Clinical specimens
Between January 2012 and October 2014, 172 pairs of CRC tumor tissues and corresponding adjacent normal tissues were collected from patients with CRC who underwent surgery at Xuzhou Medical University Affiliated Hospital (Xuzhou, China). Patients did not receive any radiotherapy or chemotherapy before surgery. Samples were pathologically confirmed and rapidly placed into liquid nitrogen after surgical operation until use. CRC patients were staged according to the TNM staging system (the 7th edition) of the American Joint Committee on Cancer. Details of the clinicopathological data are shown in Table 1. When the expression of MK5-AS1 was greater than the average, MK5-AS1 was considered to be high and vice versa. The study protocol was approved by the Research Ethics Committee of Xuzhou Medical University. Clinical specimens were obtained with the informed consent of patients.
Cell lines and culture
Human CRC cell lines (HCT116, SW620, SW480, DLD-1, HT-29) were purchased from the Cell Bank of the Chinese Academy of Science (Shanghai, China). The human normal colorectal epithelial cell line FHC was obtained from the American Type Culture Collection (Manassas, VA, USA). Cell lines were cultured in the appropriate medium supplemented with 10% fetal bovine serum (FBS; Gibco, NY, USA) and 1% antibiotic/antimycotic solution and maintained in an incubator at 37°C with 5% CO2 in a humidified atmosphere. DLD-1 and HT-29 cells were maintained in RPMI-1640 medium (Gibco), FHC cells were cultured in Dulbecco’s modified Eagle medium (DMEM; Gibco), HCT116 cells were maintained in McCoy’s 5A medium (KeyGEN, Nanjing, China) and SW620 cells were maintained in L-15 medium (KeyGEN). To test the effects of the N-terminal phosphorylation of c-Jun, HCT116 and SW620 cells were pretreated with SR11302 (10 μM for 1 h) (APExBIO, USA) before transient transfection[30].
Quantitative real-time PCR (qPCR)
According to the manufacturer's instructions, total RNA from CRC tissues and cells was isolated and quantified using TRIzol reagent (Takara, China). LncRNAs, miRNAs and mRNAs were reverse transcribed in accordance with the manufacturer's protocol by using PrimeScript RT Master Mix (Takara). The relative quantification of MK5-AS1 was carried out by the 2-ΔΔCT method, and 18S rRNA was used as an internal control.
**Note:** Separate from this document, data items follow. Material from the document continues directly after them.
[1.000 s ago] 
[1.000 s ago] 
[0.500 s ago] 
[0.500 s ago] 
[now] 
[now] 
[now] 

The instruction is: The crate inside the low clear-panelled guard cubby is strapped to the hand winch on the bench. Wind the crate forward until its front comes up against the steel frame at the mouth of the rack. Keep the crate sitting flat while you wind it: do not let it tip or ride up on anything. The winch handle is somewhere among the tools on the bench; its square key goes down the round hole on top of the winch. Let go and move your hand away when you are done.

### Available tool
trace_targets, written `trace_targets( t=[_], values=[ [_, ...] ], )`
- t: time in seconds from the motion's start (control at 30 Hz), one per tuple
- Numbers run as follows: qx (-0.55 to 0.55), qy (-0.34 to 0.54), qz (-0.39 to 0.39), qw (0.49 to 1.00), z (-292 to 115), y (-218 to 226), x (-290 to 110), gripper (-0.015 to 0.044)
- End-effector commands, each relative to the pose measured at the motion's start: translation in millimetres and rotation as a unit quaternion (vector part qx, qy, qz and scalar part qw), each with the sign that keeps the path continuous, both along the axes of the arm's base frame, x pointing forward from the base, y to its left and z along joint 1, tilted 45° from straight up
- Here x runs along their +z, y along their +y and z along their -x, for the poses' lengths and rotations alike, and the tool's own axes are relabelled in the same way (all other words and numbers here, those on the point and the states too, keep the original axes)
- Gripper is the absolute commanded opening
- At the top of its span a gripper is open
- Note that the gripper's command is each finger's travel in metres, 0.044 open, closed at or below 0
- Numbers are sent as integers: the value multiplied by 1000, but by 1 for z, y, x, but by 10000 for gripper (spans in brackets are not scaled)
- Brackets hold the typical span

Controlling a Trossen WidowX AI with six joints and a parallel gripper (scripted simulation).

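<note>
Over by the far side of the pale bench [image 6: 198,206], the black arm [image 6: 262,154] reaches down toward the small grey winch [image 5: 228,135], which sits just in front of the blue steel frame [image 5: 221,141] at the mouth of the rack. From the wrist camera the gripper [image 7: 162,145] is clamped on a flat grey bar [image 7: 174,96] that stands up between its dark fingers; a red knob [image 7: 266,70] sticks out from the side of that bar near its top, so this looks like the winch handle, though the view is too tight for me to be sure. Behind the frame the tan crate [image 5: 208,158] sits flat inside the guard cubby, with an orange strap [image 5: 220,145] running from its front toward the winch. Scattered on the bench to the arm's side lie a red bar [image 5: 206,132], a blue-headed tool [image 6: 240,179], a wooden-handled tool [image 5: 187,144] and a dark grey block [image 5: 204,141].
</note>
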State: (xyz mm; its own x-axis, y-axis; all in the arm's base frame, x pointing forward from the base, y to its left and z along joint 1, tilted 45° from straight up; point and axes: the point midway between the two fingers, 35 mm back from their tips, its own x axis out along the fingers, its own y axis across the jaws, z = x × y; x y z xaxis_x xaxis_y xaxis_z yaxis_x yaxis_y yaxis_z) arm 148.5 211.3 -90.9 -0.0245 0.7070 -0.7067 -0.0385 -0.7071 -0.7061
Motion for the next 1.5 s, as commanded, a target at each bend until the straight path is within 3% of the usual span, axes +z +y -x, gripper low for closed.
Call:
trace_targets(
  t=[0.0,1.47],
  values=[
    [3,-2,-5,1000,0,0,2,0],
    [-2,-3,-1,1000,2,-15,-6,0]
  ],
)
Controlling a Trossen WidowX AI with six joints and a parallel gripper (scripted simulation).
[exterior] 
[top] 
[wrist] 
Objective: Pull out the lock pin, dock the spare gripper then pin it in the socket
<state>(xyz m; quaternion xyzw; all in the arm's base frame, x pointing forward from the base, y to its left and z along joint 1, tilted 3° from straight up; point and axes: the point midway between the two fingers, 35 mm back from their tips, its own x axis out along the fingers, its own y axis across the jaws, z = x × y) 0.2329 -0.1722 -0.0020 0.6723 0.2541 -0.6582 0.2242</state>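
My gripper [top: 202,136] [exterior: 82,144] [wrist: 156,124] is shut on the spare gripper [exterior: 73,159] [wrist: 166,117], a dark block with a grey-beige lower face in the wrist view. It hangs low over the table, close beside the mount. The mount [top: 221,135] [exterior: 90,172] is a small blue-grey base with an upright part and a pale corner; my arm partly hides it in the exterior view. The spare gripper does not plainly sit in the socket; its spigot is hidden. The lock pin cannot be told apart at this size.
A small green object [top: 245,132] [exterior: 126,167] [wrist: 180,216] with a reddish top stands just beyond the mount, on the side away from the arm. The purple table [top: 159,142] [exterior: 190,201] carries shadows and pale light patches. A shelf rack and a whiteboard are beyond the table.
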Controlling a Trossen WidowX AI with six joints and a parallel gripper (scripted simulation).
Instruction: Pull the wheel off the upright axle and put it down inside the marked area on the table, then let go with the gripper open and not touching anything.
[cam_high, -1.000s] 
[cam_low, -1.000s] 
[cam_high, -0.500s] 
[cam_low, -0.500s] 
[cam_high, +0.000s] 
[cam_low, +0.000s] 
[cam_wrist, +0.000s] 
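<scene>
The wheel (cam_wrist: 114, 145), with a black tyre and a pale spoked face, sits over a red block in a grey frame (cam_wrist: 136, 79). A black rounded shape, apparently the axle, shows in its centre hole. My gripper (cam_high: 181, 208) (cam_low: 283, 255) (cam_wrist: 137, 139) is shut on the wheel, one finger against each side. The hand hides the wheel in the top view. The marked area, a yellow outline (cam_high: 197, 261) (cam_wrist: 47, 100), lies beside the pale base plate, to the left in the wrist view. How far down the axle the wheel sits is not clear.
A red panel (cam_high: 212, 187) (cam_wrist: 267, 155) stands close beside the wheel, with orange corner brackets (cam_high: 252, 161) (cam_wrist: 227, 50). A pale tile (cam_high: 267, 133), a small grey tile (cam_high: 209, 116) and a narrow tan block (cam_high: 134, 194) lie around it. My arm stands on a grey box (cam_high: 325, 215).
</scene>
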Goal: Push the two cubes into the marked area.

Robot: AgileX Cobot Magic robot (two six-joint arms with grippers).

The expression levels of let-7f-1-3p and miR-1284 were normalized to the levels of internal control U6 by the 2-ΔΔCT method. The expression levels of MK5 and SNAI1 were normalized to the levels of the internal control GAPDH by the 2-ΔΔCT method. The reactions were performed independently in triplicate. Quantitative PCR assays were carried out on ABI StepOne (Carlsbad, CA, USA). The primer sequences are listed in Table S1.
Cell transfection
Negative control siRNA (si-NC) and four individual MK5-AS1 siRNAs (si-MK5-AS1 #1, #2, #3, #4), three individual MK5 siRNAs (si-MK5 #1, #2, #3), c-Jun siRNA, let-7f-1-3p mimics, and let-7f-1-3p inhibitor were purchased from Gene Pharma (Shanghai, China). The siRNA sequences are listed in Table S1. Cells were transfected with siRNA when at 30-50% confluence using siLentFect Lipid Reagent (Bio-Rad, CA, USA). MK5-AS1, MK5, and c-Jun were amplified from human cDNA as a template and were cloned into the pcDNA3.1(+) vector (Invitrogen, USA). The c-Jun-S63A sequence was thereafter generated using overlap extension PCR and cloned into pcDNA3.1(+). HCT116 and SW620 cells were grown to 90% confluence before being transiently transfected with plasmids using Lipofectamine 2000 (Invitrogen), according to the manufacturer’s protocol. At 24-48 h posttransfection, cells were harvested for qPCR or western blot analysis.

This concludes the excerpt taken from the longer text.